> [Task goal] Nothing but the pictures should be dropped; repeat the rest of the data below exactly.

> [Dataset extract]
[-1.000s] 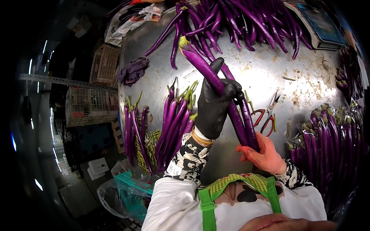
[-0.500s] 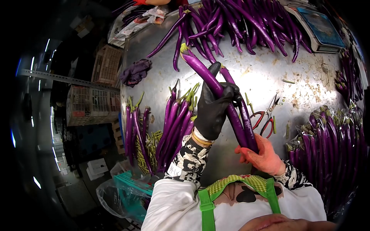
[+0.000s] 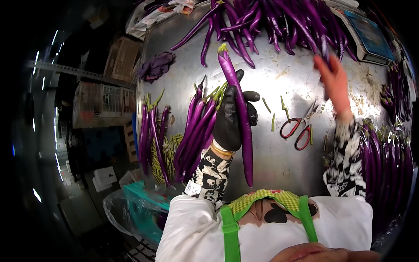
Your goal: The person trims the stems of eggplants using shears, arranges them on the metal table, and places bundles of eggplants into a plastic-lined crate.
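Observation:
My left hand (image 3: 230, 118), in a black glove, holds a long purple eggplant (image 3: 244, 126) nearly upright across the palm, its pale green cap at the top. Out at the front edge of the eggplant pile (image 3: 288, 22), my right hand (image 3: 335, 85) in an orange-pink glove is smeared by motion. Between its thumb and fingers shows the end of a blurred eggplant (image 3: 324, 47). Red-handled scissors (image 3: 298, 125) lie open on the metal table (image 3: 279, 166) between my hands. Trimmed green stem pieces (image 3: 273, 122) are scattered near them.
Bunches of eggplants (image 3: 192, 135) and cut stems (image 3: 162, 159) lie at left. Plastic-wrapped eggplants (image 3: 386, 161) line the right side. A scale (image 3: 369, 35) stands at the back right, a dark purple cloth (image 3: 156, 67) at the back left. A teal crate (image 3: 142, 205) is below left.
Of the two eggplants my hands held together, one stays in my left hand. My right hand has left its lower end and swung up and right to the pile.

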`<state>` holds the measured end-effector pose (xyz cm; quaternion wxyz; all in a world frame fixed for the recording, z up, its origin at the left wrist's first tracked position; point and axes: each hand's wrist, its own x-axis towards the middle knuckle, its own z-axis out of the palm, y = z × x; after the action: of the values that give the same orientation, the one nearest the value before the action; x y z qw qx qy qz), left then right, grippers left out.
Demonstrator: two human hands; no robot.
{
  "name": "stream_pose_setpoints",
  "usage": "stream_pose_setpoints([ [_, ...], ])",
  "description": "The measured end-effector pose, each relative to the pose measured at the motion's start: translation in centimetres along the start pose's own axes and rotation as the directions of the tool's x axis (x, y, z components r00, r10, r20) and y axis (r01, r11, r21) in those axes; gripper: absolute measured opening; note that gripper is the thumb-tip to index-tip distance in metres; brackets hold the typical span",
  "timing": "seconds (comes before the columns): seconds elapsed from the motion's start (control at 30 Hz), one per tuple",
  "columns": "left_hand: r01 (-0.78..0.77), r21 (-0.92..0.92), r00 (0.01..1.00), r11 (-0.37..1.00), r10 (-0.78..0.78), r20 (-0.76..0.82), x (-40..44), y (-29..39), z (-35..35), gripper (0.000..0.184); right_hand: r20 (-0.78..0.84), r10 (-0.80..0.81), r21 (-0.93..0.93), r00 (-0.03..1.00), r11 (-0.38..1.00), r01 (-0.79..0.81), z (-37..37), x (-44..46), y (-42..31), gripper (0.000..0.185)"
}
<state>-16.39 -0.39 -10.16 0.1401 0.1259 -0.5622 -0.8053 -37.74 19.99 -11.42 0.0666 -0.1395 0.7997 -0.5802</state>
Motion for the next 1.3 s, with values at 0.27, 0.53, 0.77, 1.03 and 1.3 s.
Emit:
stream_pose_setpoints([
  [0.27, 0.036, -0.273, 0.998, 0.961, -0.047, -0.035, -1.5, -0.5, -1.8, 0.066, -0.053, -0.181, -0.929, 0.982, 0.371, 0.019, -3.9, 15.4, 4.7, 0.062],
  [0.53, 0.047, -0.123, 0.998, 0.991, -0.053, -0.042, -1.9, -1.5, -0.9, 0.059, 0.455, -0.142, 0.274, 0.879, 0.962, 0.013, 8.7, -2.5, -1.2, 0.053],
  [0.77, -0.068, 0.180, 0.992, 0.981, 0.085, -0.092, -3.7, -2.2, -1.4, 0.039, 0.595, -0.031, 0.427, 0.803, 0.859, -0.283, 13.5, -10.9, -5.9, 0.049],
  [1.03, -0.094, 0.045, 0.995, 0.995, 0.095, -0.036, -4.9, -3.3, -2.1, 0.030, 0.642, -0.013, 0.437, 0.766, 0.828, -0.351, 11.9, -13.3, -4.5, 0.048],
  [1.3, -0.113, 0.377, 0.984, 0.919, 0.155, -0.084, -7.4, 5.1, -9.7, 0.042, 0.574, 0.156, 0.194, 0.804, 0.928, -0.318, 6.1, -18.6, 3.0, 0.046],
])
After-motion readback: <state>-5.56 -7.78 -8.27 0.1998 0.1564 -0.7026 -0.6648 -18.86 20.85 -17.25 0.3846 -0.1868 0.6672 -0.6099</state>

> [Output below]
[-1.000s] 
[-0.500s] 
[+0.000s] 
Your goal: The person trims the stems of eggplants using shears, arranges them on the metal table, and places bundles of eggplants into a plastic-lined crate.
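Observation:
My left hand (image 3: 230, 118), in a black glove, holds a long purple eggplant (image 3: 244, 126) nearly upright across the palm, its pale green cap at the top. Out at the front edge of the eggplant pile (image 3: 288, 22), my right hand (image 3: 335, 85) in an orange-pink glove is smeared by motion. Between its thumb and fingers shows the end of a blurred eggplant (image 3: 324, 47). Red-handled scissors (image 3: 298, 125) lie open on the metal table (image 3: 279, 166) between my hands. Trimmed green stem pieces (image 3: 273, 122) are scattered near them.
Bunches of eggplants (image 3: 192, 135) and cut stems (image 3: 162, 159) lie at left. Plastic-wrapped eggplants (image 3: 386, 161) line the right side. A scale (image 3: 369, 35) stands at the back right, a dark purple cloth (image 3: 156, 67) at the back left. A teal crate (image 3: 142, 205) is below left.
Of the two eggplants my hands held together, one stays in my left hand. My right hand has left its lower end and swung up and right to the pile.
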
`<state>` holds the measured end-effector pose (xyz cm; quaternion wxyz; all in a world frame fixed for the recording, z up, its origin at the left wrist's first tracked position; point and axes: each hand's wrist, its own x-axis towards the middle knuckle, its own z-axis out of the palm, y = z × x; after the action: of the values that give the same orientation, the one nearest the value before the action; x y z qw qx qy qz), left then right, grippers left out.
Demonstrator: two human hands; no robot.
{
  "name": "stream_pose_setpoints",
  "usage": "stream_pose_setpoints([ [_, ...], ])",
  "description": "The measured end-effector pose, each relative to the pose measured at the motion's start: translation in centimetres along the start pose's own axes and rotation as the directions of the tool's x axis (x, y, z components r00, r10, r20) and y axis (r01, r11, r21) in those axes; gripper: absolute measured opening; note that gripper is the thumb-tip to index-tip distance in metres; brackets hold the typical span",
  "timing": "seconds (comes before the columns): seconds elapsed from the motion's start (control at 30 Hz), one per tuple",
  "columns": "left_hand: r01 (-0.78..0.77), r21 (-0.92..0.92), r00 (0.01..1.00), r11 (-0.37..1.00), r10 (-0.78..0.78), r20 (-0.76..0.82), x (-40..44), y (-29..39), z (-35..35), gripper (0.000..0.184); right_hand: r20 (-0.78..0.84), r10 (-0.80..0.81), r21 (-0.93..0.93), r00 (-0.03..1.00), r11 (-0.38..1.00), r01 (-0.79..0.81), z (-37..37), x (-44..46), y (-42..31), gripper (0.000..0.185)"
}
<state>-16.39 -0.39 -10.16 0.1401 0.1259 -0.5622 -0.8053 -37.74 19.99 -11.42 0.0666 -0.1395 0.7997 -0.5802</state>
Motion for the next 1.3 s, with values at 0.27, 0.53, 0.77, 1.03 and 1.3 s.
Emit:
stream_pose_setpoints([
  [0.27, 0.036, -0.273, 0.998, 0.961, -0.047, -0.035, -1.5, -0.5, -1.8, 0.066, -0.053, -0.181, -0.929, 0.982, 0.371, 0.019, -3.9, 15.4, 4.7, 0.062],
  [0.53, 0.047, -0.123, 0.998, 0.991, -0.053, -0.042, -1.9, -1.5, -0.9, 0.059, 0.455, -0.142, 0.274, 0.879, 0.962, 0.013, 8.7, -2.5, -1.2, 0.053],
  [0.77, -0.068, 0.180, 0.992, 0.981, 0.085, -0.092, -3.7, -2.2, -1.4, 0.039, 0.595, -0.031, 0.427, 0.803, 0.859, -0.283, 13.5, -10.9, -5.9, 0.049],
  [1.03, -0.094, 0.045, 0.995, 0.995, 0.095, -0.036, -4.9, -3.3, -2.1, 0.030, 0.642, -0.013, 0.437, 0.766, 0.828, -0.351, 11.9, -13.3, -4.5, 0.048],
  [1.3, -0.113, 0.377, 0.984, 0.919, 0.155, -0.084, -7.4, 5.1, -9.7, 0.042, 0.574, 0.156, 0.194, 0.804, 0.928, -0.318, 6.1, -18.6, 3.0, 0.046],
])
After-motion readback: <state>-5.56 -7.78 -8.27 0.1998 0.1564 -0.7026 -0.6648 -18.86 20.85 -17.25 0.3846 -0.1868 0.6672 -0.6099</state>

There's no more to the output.